Seeing that the 5th Indian and 7th Armoured Divisions had been thrown back by our striking force during the day, we planned to thrust on next day with all our strength.
Next morning, the 10th July, we were awakened at about 05.00 hours by the dull thunder of artillery fire from the north. I at once had an inkling that it boded no good. Presently came the alarming news that the enemy had attacked from the Alamein position and overrun the Sabratha Division, which had been holding a line on either side of the coast road.
The enemy was now in hot pursuit westwards after the fleeing Italians and there was a serious danger that they would break through and destroy our supplies. I at once drove north with the kampfstaffel and a combat group of the 15th Panzer Division and directed them on to the battlefield.

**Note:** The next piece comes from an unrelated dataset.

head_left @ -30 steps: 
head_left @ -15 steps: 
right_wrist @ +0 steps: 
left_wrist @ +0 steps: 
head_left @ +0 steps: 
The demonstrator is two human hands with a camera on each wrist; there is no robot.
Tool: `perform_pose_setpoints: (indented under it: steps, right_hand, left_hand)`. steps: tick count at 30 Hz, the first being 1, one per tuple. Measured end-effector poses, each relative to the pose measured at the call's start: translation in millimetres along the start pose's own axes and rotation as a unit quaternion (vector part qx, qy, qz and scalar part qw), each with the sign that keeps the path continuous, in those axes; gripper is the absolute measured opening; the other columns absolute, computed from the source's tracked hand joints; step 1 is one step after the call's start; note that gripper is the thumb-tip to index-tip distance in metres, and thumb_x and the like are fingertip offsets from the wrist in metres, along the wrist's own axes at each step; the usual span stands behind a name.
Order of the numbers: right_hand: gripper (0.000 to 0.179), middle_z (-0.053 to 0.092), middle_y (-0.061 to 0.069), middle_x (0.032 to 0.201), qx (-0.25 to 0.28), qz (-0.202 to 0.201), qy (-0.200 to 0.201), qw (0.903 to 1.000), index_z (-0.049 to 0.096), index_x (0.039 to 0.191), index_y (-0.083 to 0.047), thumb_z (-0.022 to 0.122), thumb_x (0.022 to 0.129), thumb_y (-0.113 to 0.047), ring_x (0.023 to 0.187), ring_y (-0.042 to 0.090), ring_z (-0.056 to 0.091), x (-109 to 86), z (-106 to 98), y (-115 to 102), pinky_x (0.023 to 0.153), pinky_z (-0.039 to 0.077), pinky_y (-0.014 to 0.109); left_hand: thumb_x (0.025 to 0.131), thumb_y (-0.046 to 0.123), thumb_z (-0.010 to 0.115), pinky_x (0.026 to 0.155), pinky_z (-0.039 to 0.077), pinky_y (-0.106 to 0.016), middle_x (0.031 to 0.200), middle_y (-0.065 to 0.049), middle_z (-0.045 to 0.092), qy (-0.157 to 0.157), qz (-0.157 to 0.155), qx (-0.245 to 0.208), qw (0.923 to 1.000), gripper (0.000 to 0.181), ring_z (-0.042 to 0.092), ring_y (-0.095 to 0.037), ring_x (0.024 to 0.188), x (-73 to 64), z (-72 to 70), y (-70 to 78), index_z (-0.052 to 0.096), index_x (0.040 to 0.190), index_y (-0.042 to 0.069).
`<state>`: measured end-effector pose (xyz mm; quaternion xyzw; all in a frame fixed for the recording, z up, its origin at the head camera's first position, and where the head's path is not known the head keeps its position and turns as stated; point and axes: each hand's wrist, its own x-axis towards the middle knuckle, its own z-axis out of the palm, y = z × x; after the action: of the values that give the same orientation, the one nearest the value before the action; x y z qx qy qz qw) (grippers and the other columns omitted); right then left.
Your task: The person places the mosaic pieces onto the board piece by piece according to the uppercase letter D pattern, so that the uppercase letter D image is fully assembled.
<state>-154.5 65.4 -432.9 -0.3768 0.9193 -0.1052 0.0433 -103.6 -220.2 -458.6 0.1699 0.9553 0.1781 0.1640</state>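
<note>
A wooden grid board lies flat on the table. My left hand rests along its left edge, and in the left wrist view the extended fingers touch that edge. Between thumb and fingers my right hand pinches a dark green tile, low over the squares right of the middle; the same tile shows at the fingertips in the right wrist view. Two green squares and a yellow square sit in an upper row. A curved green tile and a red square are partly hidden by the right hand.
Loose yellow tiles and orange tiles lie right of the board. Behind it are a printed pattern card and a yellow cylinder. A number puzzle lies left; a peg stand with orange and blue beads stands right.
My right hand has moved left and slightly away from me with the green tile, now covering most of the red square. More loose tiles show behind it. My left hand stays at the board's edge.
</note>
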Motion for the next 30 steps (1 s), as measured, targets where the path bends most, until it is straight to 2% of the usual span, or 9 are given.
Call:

The attack from Qaret el Abd had to be cancelled, since the portion of our original striking force now left in the south was too weak to execute the thrust to the east.
See The Rommel Papers .
Units of our forces launched an attack in the northern sector to capture the high ground Tel El Eisa and Tel El Makh Khad (respectively 10 miles north-west and 6 miles west of El Alamein railway station). These objectives were achieved. The enemy then put in a partially successful counter-attack, but our forces later restored the situation and consolidated. They were, however, unable to exploit their success further owing to tenacious enemy resistance. During their advance on the 10th an enemy tank force was encountered. Fifteen guns and some motor transport were captured and 1,000 enemy prisoners taken.

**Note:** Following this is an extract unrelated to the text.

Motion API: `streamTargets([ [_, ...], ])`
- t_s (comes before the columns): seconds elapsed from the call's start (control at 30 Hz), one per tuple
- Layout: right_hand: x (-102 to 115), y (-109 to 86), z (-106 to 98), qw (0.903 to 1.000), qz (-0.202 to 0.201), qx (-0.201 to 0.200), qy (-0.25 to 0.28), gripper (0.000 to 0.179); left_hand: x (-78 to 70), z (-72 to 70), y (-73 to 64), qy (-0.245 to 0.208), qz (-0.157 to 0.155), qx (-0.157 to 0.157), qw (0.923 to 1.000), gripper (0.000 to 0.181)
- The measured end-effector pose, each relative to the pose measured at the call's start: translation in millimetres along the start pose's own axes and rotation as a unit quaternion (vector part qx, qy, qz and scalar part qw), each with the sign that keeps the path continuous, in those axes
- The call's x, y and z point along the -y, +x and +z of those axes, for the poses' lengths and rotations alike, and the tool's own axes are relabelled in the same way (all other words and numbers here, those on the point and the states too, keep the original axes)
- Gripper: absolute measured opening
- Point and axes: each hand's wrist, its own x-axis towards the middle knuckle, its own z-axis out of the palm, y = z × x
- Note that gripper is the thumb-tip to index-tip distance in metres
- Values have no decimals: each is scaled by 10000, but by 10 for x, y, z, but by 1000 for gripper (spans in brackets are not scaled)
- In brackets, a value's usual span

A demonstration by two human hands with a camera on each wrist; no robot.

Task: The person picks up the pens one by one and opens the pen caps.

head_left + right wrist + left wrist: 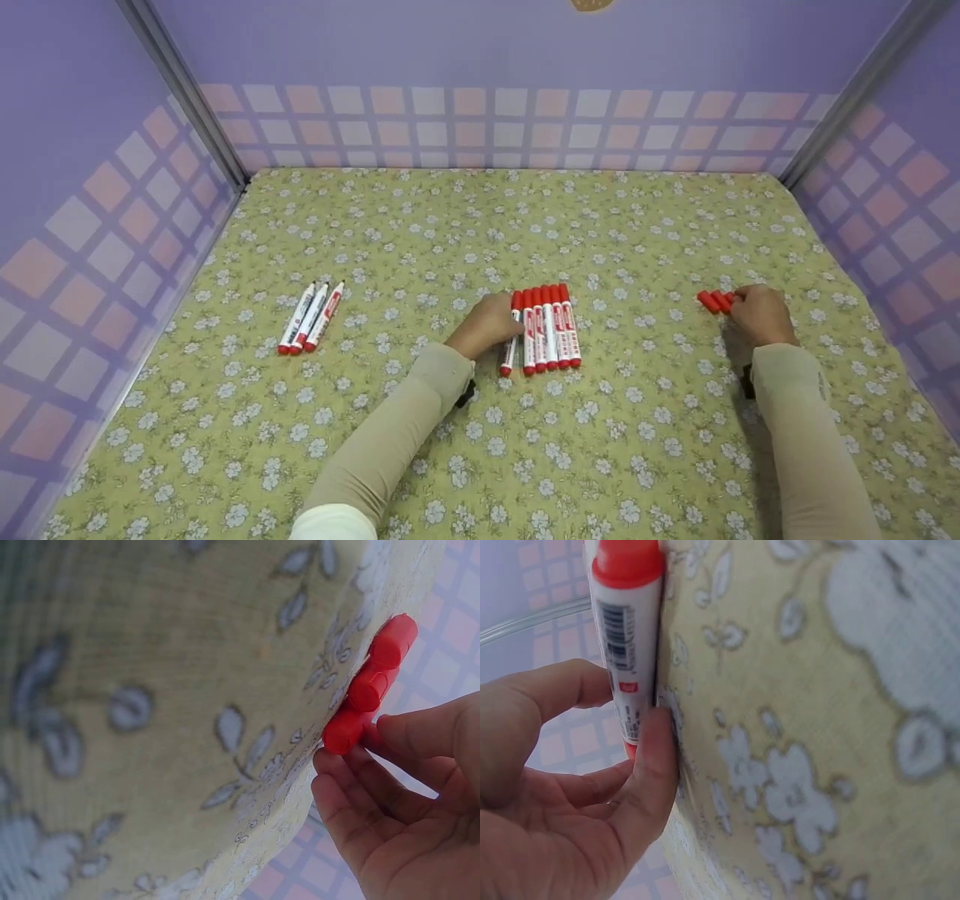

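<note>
My left hand (486, 324) is at the left end of a row of capped markers (549, 330), white with red caps. Its fingers pinch the leftmost marker (628, 637), which lies slightly apart from the others. Over on the right, my right hand (763, 313) holds the nearest of the loose red caps (716, 301) between thumb and fingers. In the right wrist view three caps (371, 682) lie side by side on the cloth, the lowest one (346, 729) against the fingertips. Part of that cap is hidden by the hand in the head view.
Three uncapped markers (311, 319) lie side by side at the left, dark tips pointing away. A green-yellow floral cloth (450, 225) covers the table. Purple panels with a checked band (480, 124) enclose the back and both sides.
</note>
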Motion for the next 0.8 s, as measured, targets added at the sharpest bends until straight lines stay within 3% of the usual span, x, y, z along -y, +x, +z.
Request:
streamTargets([
  [0.17, 22, -12, -21, 9999, 30, 84, 127, 44, 37, -7, -6, -114, 131, -28, 9998, 14],
  [0.37, 68, -31, -22, 9995, -248, -184, 71, 42, 63, -45, -16, -254, 57, -19, 9997, 11],
  [0.63, 232, -1, 9, 9973, -649, -336, -42, 40, 34, -134, -15, 215, -22, -8, 9998, 32],
  [0.8, 355, -10, 33, 9922, -1144, -458, -166, 38, 30, -198, -36, -139, 52, 131, 9998, 47],
])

From the Military Situation Report for the week, as reported to the British War Cabinet, see TNA CAB
The Germans rushed to bolster the Italian defences with their own troops but the Italian Sabratha Division had been destroyed and the Trieste Division badly damaged. Rommel could no longer rely on his allies:
We were forced to conclude that the Italians were no longer capable of holding their line. Far too much had been demanded of them by Italian standards and now the strain had become too great.
Diverting German troops to support the Italians meant that he had to call off his assault.
Perhaps a worse outcome for Rommel was the capture of an obscure unit – the 621st Radio Intercept Company. Erwin Rommel’s famous insight into military situation and his capacity to ‘read the battlefield’ was not entirely due to personal genius. He had indeed been able to read the battlefield – but a large part of this had been attributable to a talented collection of men in what was effectively his personal Signals intelligence unit – the 621st Radio Intercept Company. Their ability to eavesdrop on British radio traffic at the frontline had been especially valuable. The equipment was replaceable but the men were not.